◆ Collected material
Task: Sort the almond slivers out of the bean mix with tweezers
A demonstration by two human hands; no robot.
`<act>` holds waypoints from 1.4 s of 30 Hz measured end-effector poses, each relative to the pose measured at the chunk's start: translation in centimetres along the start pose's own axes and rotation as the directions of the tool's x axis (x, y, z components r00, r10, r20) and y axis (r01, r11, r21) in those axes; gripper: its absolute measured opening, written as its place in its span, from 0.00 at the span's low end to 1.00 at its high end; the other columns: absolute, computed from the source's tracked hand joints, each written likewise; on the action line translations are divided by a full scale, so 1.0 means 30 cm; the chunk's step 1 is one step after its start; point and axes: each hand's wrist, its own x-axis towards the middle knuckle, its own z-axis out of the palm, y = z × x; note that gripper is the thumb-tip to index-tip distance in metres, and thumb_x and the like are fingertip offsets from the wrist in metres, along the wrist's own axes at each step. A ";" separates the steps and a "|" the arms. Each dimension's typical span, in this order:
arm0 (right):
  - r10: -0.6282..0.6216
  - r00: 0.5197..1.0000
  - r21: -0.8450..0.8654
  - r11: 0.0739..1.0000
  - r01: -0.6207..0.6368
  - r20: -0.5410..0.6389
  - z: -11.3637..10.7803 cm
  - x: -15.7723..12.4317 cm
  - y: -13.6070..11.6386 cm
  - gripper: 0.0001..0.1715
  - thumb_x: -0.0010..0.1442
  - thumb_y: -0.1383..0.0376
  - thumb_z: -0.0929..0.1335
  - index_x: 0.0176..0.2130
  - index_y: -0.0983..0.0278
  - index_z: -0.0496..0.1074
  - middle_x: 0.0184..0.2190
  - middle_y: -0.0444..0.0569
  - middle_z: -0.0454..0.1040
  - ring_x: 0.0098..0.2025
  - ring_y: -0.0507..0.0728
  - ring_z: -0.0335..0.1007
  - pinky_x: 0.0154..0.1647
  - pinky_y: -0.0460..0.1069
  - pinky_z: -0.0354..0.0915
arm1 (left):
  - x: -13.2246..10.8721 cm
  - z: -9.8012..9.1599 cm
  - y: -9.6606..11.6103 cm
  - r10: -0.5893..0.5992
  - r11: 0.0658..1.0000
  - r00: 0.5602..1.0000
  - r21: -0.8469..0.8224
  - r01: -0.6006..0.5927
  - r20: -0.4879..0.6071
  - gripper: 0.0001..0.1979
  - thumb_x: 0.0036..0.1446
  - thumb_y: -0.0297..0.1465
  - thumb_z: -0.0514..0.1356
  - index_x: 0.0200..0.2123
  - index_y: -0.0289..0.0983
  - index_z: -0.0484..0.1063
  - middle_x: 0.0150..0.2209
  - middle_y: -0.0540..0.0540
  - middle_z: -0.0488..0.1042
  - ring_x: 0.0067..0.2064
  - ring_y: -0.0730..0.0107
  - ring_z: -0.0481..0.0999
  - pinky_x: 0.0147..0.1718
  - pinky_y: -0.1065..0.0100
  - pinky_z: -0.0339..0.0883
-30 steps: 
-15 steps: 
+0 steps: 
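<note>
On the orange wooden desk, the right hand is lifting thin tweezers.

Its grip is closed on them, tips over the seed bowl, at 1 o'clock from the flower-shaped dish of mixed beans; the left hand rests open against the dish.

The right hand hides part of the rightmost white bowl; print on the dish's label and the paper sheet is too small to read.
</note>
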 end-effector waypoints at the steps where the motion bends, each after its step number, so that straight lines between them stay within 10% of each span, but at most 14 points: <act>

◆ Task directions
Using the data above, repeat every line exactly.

◆ Completed task
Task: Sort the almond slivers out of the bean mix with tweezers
A demonstration by two human hands; no robot.
`<act>` holds waypoints from 1.4 s of 30 Hz measured end-effector poses, each relative to the pose measured at the chunk's start: translation in centimetres along the start pose's own axes and rotation as the directions of the tool's x axis (x, y, z components r00, r10, r20) and y axis (r01, r11, r21) in those axes; gripper: its absolute measured opening, written as its place in its span, from 0.00 at the span's low end to 1.00 at its high end; the other columns: absolute, computed from the source's tracked hand joints, each written likewise; on the action line translations are divided by a full scale, so 1.0 means 30 cm; the chunk's step 1 is one step after its start; point and axes: each hand's wrist, its own x-axis towards the middle knuckle, its own z-axis out of the palm, y = z × x; note that gripper is the thumb-tip to index-tip distance in metres, and thumb_x and the like are fingertip offsets from the wrist in metres, along the wrist's own axes at each step. A ";" separates the steps and a "|" the arms. Each dimension's typical span, in this order:
arm0 (right):
  - r10: -0.6282..0.6216
  - r00: 0.5197..1.0000
  - r21: -0.8450..0.8654
  - r11: 0.0739..1.0000
  - r01: -0.6207..0.6368
  - r20: -0.5410..0.6389
  - z: -11.3637..10.7803 cm
  - x: -15.7723..12.4317 cm
  - y: -13.6070..11.6386 cm
  - gripper: 0.0001..0.1715
  - thumb_x: -0.0010..0.1442
  - thumb_y: -0.1383..0.0376
  - thumb_z: -0.0929..0.1335
  - index_x: 0.0176..0.2130
  - index_y: -0.0983..0.0278
  - index_z: -0.0496..0.1074
  - middle_x: 0.0184..0.2190
  - middle_y: -0.0444..0.0569
  - middle_z: -0.0454..0.1040
  - ring_x: 0.0098..0.2025
  - ring_y: -0.0507..0.0728
  - ring_z: -0.0335..0.1007
  - pinky_x: 0.0154..0.1647
  - pinky_y: -0.0460..0.1069
  - pinky_z: -0.0354..0.0915
arm1 (left):
  - x: -13.2246..10.8721 cm
  - z: -9.8012..9.1599 cm
  - y: -9.6606..11.6103 cm
  - r10: -0.5893..0.5992
  - r11: 0.0658..1.0000
  - r00: 0.5602..1.0000
  - r21: -0.8469..0.8224
  - r01: -0.6006..0.5927
  - r20: -0.4879..0.6071
  - gripper: 0.0001..0.1979
  - thumb_x: 0.0036..0.1446
  - thumb_y: -0.0297..0.1465
  - thumb_z: -0.0514..0.1356
  - index_x: 0.0200..0.2123
  - index_y: -0.0289..0.0983
  - index_z: -0.0484..0.1063
  - middle_x: 0.0150..0.2209
  - middle_y: -0.0540..0.0540
  - middle_z: -0.0488..0.1042
  - ring_x: 0.0067..0.2064
  - ring_y: -0.0730..0.0107
  - ring_z: -0.0481..0.0999
  - pinky_x: 0.0147..0.1718
  - pinky_y: -0.1065..0.0100
  - pinky_z: -0.0339..0.0883
-30 steps: 
-15 steps: 
+0 steps: 
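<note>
On the orange wooden desk, the right hand is lifting thin tweezers.

Its grip is closed on them, tips over the seed bowl, at 1 o'clock from the flower-shaped dish of mixed beans; the left hand rests open against the dish.

The right hand hides part of the rightmost white bowl; print on the dish's label and the paper sheet is too small to read.
</note>
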 end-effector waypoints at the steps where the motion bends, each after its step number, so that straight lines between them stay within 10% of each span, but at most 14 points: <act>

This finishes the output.